■ Your objective ■
Using the lines below, work out the count of those that hold "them". Give the number only.

■ Record extracts ■
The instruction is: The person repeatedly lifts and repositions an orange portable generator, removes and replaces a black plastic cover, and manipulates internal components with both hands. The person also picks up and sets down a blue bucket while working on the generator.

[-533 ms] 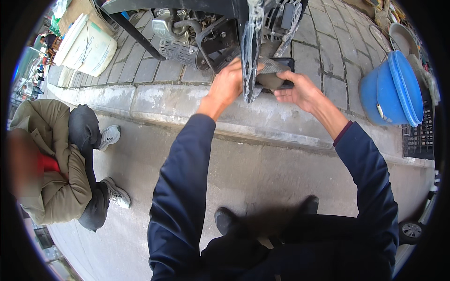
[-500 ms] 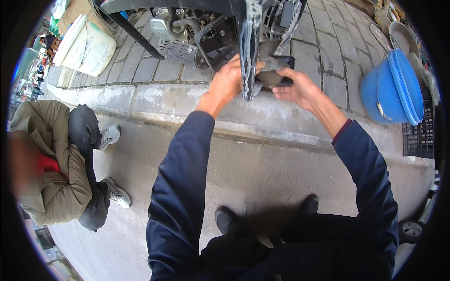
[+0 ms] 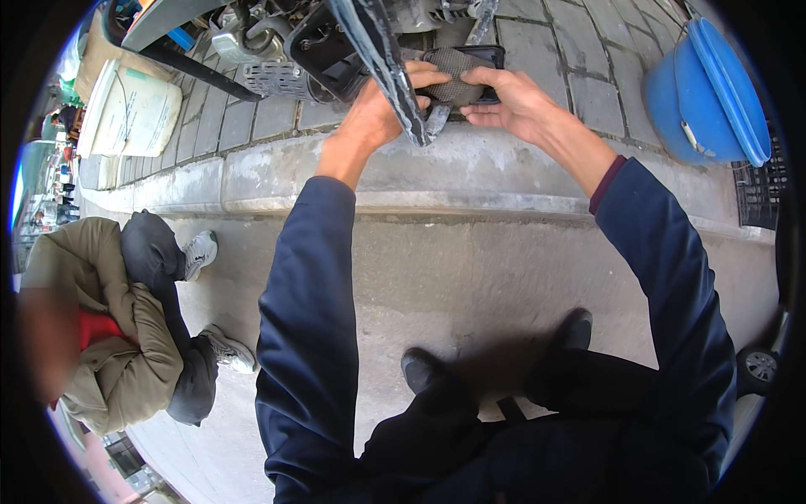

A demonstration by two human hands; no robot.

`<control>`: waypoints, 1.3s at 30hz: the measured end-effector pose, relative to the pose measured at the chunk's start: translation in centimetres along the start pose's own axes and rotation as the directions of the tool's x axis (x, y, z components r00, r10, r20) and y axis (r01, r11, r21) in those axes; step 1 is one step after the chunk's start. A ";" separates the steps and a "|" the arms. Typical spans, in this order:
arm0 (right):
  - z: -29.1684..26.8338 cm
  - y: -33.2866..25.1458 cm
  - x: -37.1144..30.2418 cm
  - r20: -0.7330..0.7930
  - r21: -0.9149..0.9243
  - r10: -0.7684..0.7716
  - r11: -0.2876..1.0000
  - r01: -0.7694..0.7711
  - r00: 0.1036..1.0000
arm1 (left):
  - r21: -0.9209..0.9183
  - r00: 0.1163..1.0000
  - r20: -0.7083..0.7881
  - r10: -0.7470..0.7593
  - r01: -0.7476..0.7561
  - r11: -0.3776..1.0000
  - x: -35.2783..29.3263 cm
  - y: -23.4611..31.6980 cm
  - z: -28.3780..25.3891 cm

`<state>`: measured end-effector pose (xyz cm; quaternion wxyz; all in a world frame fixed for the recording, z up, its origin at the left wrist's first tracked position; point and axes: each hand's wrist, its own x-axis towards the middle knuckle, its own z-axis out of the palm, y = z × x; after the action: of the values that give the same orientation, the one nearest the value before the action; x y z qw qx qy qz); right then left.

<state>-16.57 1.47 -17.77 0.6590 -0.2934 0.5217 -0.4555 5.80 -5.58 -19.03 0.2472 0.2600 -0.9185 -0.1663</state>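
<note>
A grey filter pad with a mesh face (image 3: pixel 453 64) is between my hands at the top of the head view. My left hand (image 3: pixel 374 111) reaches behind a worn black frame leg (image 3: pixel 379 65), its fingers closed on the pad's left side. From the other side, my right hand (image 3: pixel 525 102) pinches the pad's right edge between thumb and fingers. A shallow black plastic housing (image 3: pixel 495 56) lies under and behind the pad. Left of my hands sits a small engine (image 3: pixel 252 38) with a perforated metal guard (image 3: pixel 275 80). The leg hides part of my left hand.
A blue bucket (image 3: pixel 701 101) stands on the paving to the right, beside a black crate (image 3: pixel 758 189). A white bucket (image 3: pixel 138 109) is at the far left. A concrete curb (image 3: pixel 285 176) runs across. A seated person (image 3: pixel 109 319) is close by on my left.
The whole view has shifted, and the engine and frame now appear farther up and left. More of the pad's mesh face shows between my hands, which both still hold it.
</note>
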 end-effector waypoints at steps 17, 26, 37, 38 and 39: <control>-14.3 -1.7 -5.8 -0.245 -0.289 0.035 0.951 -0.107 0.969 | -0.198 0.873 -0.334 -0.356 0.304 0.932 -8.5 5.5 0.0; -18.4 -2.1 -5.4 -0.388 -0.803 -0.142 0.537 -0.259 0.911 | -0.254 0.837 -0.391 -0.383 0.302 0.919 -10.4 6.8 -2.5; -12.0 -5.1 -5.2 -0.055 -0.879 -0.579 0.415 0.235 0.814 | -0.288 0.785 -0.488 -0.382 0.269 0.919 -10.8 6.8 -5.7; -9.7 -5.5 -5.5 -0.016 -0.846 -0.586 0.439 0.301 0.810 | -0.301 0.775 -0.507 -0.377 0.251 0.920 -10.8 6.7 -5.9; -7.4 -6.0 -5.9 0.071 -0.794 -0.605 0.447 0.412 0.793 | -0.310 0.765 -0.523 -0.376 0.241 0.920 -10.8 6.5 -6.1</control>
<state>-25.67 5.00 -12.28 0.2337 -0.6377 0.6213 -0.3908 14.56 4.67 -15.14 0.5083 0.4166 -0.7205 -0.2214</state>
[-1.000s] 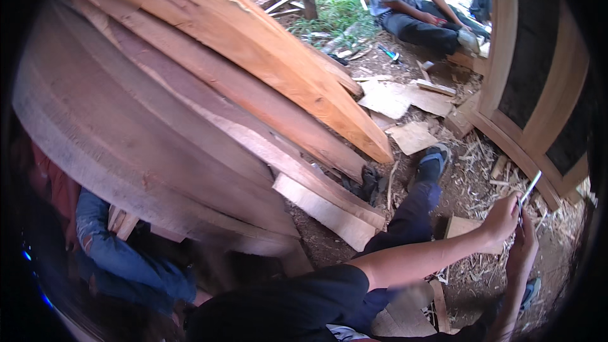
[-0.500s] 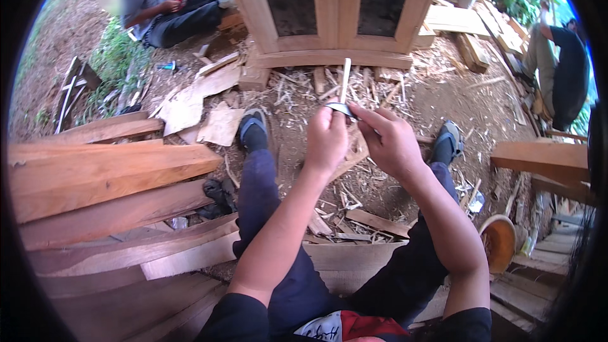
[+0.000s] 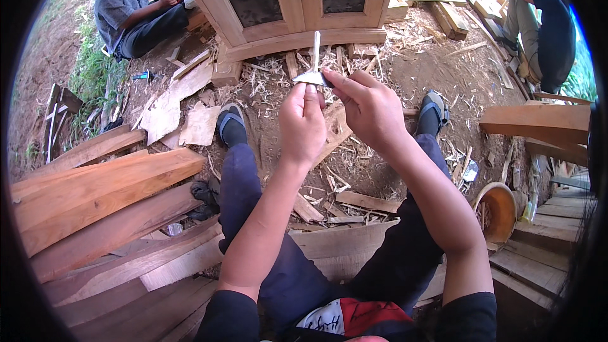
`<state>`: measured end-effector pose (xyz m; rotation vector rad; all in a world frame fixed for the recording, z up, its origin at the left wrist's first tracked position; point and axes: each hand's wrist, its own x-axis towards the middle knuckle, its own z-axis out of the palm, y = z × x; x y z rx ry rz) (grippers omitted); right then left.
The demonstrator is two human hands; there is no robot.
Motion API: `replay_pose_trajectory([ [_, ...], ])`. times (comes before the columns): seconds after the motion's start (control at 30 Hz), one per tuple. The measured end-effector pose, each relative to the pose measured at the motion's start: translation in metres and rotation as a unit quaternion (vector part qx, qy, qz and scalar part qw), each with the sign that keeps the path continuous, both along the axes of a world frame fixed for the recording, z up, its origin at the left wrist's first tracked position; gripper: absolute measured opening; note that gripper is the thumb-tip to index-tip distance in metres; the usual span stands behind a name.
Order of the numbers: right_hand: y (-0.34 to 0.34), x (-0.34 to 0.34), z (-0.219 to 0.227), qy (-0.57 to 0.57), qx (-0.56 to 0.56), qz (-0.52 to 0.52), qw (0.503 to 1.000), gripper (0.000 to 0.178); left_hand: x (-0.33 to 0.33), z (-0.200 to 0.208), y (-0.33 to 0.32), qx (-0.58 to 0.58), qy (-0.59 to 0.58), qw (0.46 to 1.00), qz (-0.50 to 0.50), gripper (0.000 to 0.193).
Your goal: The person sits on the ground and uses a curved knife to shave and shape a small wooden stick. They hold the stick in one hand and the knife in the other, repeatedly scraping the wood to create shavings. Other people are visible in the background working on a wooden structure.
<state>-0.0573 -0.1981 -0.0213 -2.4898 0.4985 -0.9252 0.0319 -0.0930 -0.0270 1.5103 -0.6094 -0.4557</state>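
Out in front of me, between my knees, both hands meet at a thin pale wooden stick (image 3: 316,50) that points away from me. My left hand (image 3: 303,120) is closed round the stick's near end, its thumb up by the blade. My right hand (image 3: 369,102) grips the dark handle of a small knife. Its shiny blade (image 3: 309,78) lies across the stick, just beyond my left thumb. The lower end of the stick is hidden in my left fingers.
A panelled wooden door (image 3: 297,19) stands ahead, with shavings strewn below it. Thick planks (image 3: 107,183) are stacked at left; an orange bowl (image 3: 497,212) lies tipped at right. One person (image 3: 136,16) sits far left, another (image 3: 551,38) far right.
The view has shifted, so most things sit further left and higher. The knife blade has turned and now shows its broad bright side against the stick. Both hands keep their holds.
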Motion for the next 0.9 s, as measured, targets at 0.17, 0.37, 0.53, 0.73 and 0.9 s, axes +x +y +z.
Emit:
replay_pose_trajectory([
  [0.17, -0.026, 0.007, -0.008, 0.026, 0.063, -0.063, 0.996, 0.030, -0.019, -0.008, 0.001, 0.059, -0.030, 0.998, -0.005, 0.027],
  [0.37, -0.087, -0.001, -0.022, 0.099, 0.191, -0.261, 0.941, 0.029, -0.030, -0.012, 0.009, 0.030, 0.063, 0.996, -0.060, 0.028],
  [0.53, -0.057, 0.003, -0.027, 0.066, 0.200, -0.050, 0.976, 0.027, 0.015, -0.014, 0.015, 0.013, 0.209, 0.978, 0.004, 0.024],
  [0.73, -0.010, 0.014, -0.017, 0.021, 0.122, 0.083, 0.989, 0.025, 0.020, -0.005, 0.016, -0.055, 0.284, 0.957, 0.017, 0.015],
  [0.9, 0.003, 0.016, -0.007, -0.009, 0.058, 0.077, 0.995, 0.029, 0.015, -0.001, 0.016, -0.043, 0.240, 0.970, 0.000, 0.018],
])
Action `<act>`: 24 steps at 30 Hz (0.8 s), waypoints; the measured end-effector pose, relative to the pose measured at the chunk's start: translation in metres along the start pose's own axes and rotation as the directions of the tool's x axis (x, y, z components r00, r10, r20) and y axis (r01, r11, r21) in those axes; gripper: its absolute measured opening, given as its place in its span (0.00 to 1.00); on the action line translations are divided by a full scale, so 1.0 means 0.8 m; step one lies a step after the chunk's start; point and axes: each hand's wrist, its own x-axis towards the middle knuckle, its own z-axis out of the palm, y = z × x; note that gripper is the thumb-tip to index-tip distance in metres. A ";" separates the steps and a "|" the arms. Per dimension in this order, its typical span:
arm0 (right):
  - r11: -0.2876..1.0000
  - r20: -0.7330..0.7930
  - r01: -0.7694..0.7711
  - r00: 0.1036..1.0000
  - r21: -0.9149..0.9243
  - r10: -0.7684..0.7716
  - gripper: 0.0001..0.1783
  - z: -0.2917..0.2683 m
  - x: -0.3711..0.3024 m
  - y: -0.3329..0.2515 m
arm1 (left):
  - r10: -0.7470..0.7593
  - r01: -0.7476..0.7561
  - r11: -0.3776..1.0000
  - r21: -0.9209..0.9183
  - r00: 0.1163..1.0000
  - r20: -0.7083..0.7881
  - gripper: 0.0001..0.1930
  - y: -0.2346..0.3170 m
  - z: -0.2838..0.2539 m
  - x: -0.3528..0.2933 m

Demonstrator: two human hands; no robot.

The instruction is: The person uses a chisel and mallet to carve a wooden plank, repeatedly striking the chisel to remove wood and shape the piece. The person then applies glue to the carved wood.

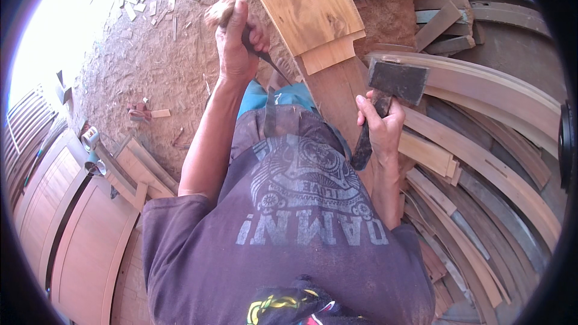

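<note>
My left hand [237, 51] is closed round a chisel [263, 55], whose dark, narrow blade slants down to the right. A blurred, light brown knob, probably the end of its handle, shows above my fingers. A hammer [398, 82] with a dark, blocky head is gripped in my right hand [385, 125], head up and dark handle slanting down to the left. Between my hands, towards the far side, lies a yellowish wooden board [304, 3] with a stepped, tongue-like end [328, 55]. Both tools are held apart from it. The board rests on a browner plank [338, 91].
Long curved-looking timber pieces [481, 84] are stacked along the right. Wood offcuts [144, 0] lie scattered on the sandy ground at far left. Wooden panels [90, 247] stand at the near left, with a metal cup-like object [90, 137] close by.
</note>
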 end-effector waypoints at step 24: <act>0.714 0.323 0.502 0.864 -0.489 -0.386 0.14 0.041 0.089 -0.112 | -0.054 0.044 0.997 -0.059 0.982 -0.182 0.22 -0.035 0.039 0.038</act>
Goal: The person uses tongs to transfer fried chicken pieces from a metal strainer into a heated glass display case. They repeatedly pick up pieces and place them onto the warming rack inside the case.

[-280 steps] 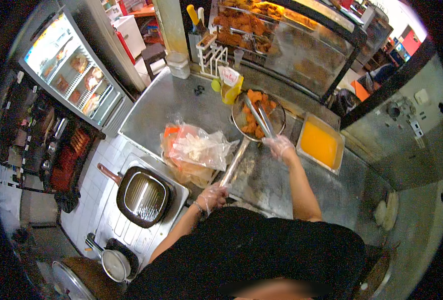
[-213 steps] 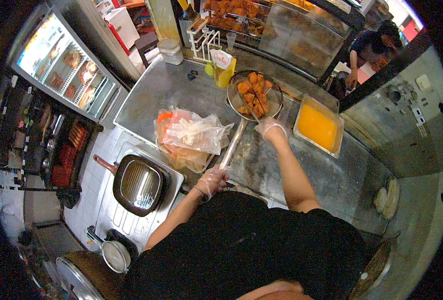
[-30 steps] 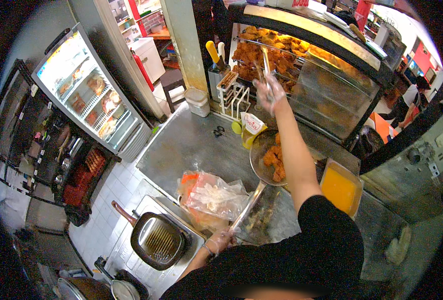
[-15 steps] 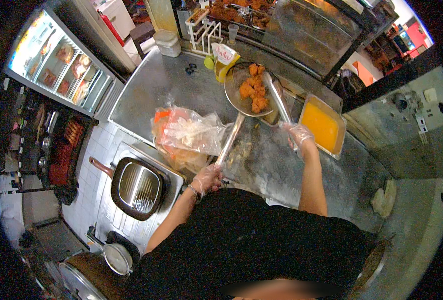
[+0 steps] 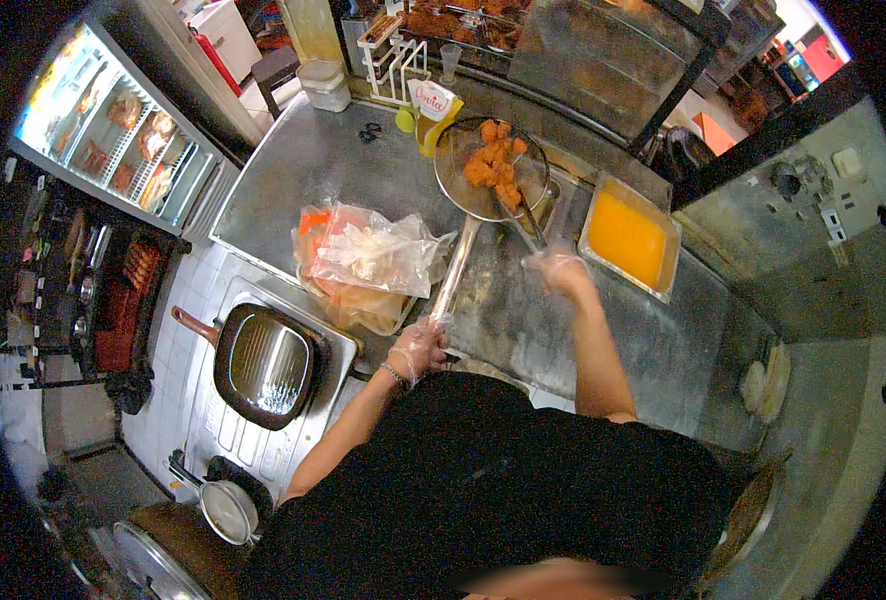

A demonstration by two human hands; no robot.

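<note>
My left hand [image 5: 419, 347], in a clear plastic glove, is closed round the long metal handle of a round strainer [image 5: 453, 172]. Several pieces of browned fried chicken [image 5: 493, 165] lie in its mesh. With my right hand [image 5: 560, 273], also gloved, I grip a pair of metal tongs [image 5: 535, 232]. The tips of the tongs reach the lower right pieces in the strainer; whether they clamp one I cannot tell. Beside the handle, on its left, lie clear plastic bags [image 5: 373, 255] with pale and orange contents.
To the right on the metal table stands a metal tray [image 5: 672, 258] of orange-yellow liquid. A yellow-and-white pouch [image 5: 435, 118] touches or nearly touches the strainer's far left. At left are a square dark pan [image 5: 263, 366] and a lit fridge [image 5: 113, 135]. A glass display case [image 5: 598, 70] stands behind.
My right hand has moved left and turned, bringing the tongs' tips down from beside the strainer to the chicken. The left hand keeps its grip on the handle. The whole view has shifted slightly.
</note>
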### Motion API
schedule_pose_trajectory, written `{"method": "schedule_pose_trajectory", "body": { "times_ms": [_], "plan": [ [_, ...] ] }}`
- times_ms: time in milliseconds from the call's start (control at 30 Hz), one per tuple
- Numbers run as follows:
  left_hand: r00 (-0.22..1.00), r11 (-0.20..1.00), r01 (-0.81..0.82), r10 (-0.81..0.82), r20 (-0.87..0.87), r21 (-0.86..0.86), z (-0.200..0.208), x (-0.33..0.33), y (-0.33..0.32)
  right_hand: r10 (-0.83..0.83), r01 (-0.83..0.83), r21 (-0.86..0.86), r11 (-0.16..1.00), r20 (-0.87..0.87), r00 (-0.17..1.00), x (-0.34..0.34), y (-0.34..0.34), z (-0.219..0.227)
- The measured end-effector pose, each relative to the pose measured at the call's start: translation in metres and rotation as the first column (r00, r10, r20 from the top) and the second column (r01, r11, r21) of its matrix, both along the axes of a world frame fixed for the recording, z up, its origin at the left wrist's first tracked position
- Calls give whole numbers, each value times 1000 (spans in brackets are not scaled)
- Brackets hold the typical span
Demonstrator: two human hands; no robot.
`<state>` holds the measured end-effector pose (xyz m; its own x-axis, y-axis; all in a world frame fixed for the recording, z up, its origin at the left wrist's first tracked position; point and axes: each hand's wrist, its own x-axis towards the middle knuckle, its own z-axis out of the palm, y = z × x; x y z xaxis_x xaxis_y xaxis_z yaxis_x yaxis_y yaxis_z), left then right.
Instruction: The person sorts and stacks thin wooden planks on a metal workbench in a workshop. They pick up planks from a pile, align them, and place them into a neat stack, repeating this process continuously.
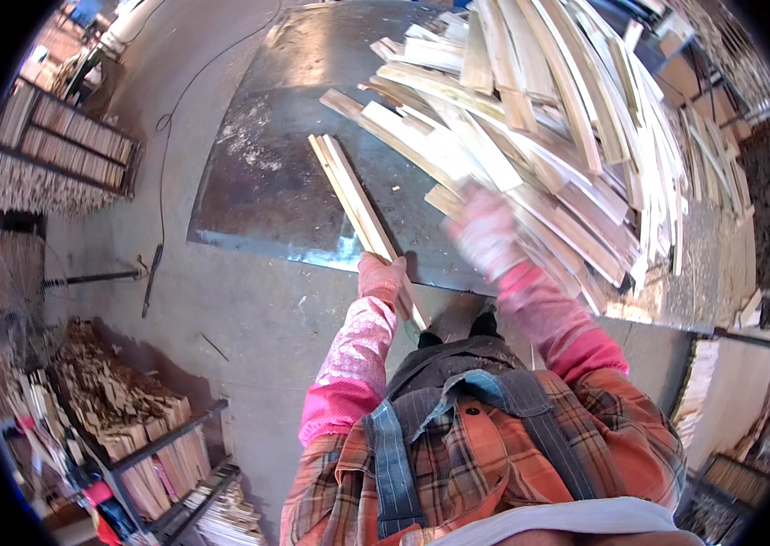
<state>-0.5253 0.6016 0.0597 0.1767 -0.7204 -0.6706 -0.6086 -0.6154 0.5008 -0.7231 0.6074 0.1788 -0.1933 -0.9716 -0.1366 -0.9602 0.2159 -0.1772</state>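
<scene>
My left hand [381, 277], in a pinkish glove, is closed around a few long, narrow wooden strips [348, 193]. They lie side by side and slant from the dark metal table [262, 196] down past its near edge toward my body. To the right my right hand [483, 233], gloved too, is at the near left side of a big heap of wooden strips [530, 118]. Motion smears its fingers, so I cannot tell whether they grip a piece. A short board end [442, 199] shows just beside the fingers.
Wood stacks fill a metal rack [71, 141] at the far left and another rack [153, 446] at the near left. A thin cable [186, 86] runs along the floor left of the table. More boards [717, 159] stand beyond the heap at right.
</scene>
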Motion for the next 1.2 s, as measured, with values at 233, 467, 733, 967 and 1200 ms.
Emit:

■ Worked solution ■
2